▸ Task details:
Every line in the data below from the one containing "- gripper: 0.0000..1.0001" down to the one containing "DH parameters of", both included, must be retyped exactly; no other line is to appear.

▸ Dataset extract:
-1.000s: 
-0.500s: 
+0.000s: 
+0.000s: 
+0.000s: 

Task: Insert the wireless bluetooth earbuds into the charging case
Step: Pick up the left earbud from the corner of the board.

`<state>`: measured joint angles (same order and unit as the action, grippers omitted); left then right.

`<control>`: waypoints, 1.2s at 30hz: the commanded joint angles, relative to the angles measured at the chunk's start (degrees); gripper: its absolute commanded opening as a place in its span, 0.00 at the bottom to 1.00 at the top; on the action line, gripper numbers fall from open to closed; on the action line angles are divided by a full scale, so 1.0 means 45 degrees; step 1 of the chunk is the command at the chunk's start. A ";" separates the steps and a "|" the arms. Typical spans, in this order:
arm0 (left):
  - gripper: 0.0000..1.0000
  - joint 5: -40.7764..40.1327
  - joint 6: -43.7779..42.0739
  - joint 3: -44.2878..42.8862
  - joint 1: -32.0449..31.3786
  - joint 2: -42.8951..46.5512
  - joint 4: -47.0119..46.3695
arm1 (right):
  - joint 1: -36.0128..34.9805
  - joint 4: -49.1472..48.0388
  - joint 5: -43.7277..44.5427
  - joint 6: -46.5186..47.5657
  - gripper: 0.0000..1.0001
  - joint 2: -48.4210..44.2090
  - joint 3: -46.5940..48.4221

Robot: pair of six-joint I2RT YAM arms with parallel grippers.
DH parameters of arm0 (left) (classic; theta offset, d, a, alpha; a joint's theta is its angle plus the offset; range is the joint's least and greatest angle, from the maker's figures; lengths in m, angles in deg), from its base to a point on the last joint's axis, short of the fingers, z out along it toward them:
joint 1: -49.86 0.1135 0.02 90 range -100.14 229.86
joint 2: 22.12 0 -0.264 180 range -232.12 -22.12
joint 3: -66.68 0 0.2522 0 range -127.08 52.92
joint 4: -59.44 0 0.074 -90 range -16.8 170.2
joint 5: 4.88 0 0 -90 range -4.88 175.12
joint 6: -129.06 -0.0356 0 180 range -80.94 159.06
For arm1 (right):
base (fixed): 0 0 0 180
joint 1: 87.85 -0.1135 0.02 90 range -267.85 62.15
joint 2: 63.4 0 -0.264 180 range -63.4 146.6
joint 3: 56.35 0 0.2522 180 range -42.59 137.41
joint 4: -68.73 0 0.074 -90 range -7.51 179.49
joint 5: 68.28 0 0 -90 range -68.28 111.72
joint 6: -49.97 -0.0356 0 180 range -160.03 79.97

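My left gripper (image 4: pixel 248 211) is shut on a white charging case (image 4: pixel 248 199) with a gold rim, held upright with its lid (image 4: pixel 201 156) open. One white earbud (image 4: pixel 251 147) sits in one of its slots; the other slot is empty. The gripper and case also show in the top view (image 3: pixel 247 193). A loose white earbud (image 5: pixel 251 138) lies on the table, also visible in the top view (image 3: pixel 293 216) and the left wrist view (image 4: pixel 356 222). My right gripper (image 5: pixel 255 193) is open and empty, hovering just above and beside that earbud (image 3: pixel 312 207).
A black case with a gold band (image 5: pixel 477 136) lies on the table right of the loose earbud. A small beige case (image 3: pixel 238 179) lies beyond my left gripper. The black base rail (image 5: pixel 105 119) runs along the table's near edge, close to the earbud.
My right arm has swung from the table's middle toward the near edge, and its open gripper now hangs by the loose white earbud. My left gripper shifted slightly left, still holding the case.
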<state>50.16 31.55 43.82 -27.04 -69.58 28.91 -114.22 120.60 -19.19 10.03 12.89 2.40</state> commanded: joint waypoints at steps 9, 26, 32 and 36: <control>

▸ Reply to the task:
  - gripper: 0.0000..1.0001
  - joint 2: -48.4210..44.2090
  - joint 3: -46.5940..48.4221

Robot: pair of six-joint I2RT YAM arms with parallel grippers.
DH parameters of arm0 (left) (classic; theta offset, d, a, alpha; a joint's theta is its angle plus the offset; range is the joint's least and greatest angle, from the maker's figures; lengths in m, angles in deg), from its base to a point on the last joint's axis, short of the fingers, z out along it toward them:

There is nothing further to add to the answer.